For the above two AF coating types, the performance will be reduced due to slow shedding after a long time of use. Therefore, effective adhesion to the hull is an important link. Xue et al. [56] developed a novel polymer crosslinking agent based on photocurable poly(vinyl alcohol) (UV-PVA). The synthesis diagram of UV-PVA is shown in Figure 12. This agent reacts with dopamine methylacrylamide (DMA) to improve its adhesion strength. The adhesive strength of the gel reached 1.87 MPa. Ai et al. [57] photopolymerized trimer by dopamine acrylamide [51], N-isopropylenolamide (NIPAAm), and poly(ethylene glycol)-triacrylate (PEG-TA), as shown in Figure 13. After 2 h and 6 h, the interface adhesion strength was 2.08 ± 0.22 MPa and 2.27 ± 0.33 MPa, respectively. Fan et al. [58] designed a mussel-inspired double-crosslinked tissue adhesive (DCTA) that is easy to use, consisting of dopamine-bound gelatin macrosubstance Fe3+ and gene protein. Using cartilage as substrate, the ability of DCTA was measured. The adhesion strength was 194.4 ± 20.7 kPa. White and Wilker [59] designed a biomimetic copolymer family containing DOPA chemical and cationic charges to explore the role of charge in adhesion. The adhesion strength of copolymer is quite high; the combination of catechin-containing phenol monomer (10%) and cationic monomer (7%) reaches 2.8 ± 0.6 MPa. These results show that the adhesive strength of the polymer can be significantly improved by modifying the polymer with catechol groups. Therefore, the hydrogels of DOPA-modified gelatin may combine resistance reduction and strong adhesion ability. The gelatin-DOPA was crosslinked with Fe3+ and GTA to synthesize gelatin-3,4-dihydroxyhydrocinnamic acid (gelatin-DOPA). Some similar binding polymer solutions, such as hydrophobic ethoxylated polyurethane and chitosan-polyacrylamide graft copolymer, showed similar effects to loach skin mucus [36]. Similarly, polymers such as polyvinyl pyrrolidone, polyvinyl alcohol, and polyacrylamide can be used to simulate shark slime. Shirahama et al. [60] first studied the composite of surfactant and polymer interaction by electrophoresis. Surfactant molecules adsorbed on the molecular chain of polymer in the form of micellar aggregates, resulting in a synergistic effect, which not only made the adhesion strength higher but also had a better drag reduction effect.

Figure 12

Synthesis diagram of UV-PVA [56].

Figure 13

Chemical structure [57].

The way long chains of different compounds bind, Zhao et al. [53] used the rotation method to measure the resistance reduction performance of hydrogel coating, coating 1 (gelatin-DOPA-Fe3+), coating 2 (gelatin-DOPA-Fe3+-GTA-1), coating 3 (gelatin-DOPA-Fe3+-GTA-2.5), and coating 4 (gelatin-DOPA-Fe3+-GTA-5). The torque values of the control group and the coating group at different speeds were studied, and the contents in Table 1 were obtained.

Table 1

Torque values of the control group and the coating group at different speeds [53].

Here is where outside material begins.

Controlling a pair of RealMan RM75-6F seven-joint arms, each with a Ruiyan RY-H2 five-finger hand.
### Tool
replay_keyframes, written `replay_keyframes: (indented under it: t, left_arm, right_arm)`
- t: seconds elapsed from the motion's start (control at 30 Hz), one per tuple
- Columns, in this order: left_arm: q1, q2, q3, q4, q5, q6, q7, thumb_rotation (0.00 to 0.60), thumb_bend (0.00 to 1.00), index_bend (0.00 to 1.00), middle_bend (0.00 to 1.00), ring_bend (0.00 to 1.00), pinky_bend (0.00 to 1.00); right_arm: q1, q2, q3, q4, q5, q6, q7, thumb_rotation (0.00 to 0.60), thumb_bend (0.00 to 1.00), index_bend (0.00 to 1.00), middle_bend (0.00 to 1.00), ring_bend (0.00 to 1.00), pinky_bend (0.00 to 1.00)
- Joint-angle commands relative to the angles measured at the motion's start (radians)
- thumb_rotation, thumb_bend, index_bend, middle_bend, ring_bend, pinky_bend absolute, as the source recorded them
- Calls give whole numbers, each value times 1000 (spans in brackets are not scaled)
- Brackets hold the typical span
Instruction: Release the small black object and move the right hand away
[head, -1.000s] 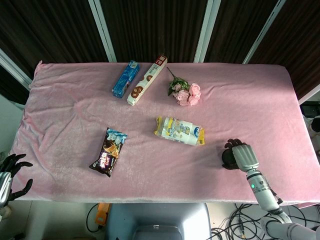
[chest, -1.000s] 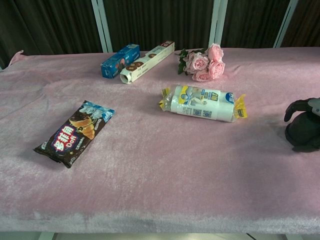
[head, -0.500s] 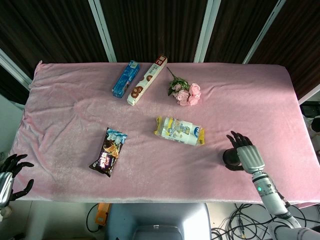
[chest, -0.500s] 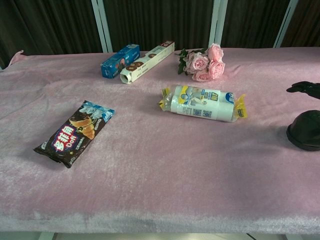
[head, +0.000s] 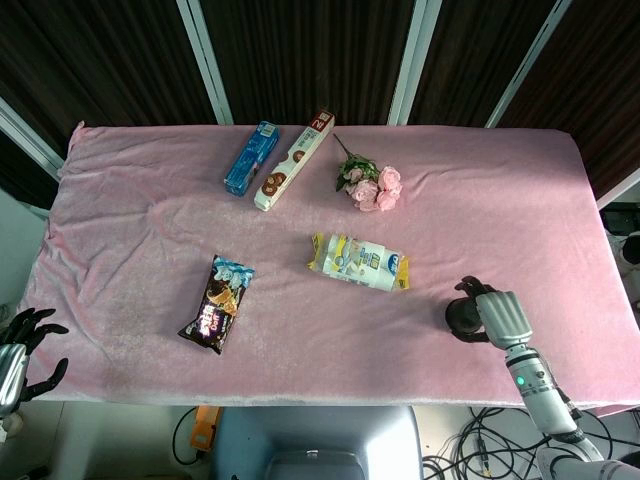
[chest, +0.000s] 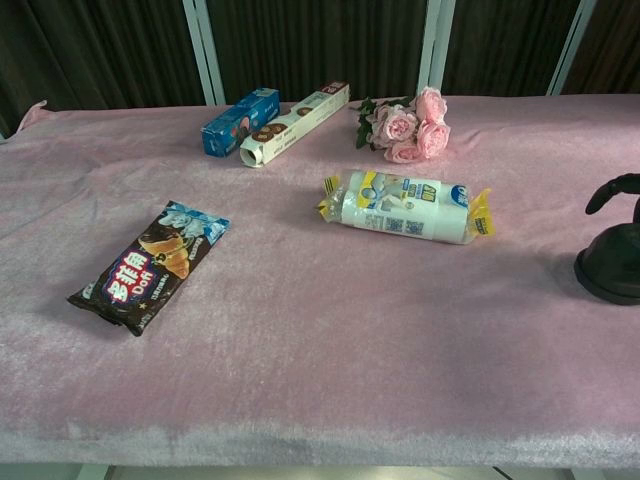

Speed (m/s)	0.916	1.047	1.178
Control group (mN·m)	1.90	2.50	2.90
Gelatin-DOPA-Fe3+ (mN·m)	1.37 ± 0.05	1.83 ± 0.05	2.43 ± 0.02
Gelatin-DOPA-Fe3+-GTA-1 (mN·m)	1.07 ± 0.02	1.33 ± 0.02	2.07 ± 0.05
Gelatin-DOPA-Fe3+-GTA-2.5 (mN·m)	1.57 ± 0.02	1.93 ± 0.02	2.33 ± 0.02
Gelatin-DOPA-Fe3+-GTA-5 (mN·m)	2.03 ± 0.02	2.67 ± 0.05	3.47 ± 0.10

In addition, the application of nanomaterials [61] to polymers can make nanomaterials have volume effect and surface effect that ordinary polymers do not have and improve the mechanical properties, corrosion resistance, thermal stability, and wear resistance of the matrix. The method of reducing turbulent frictional resistance through polymer additives has been widely used in the direct application of ship drag reduction [62].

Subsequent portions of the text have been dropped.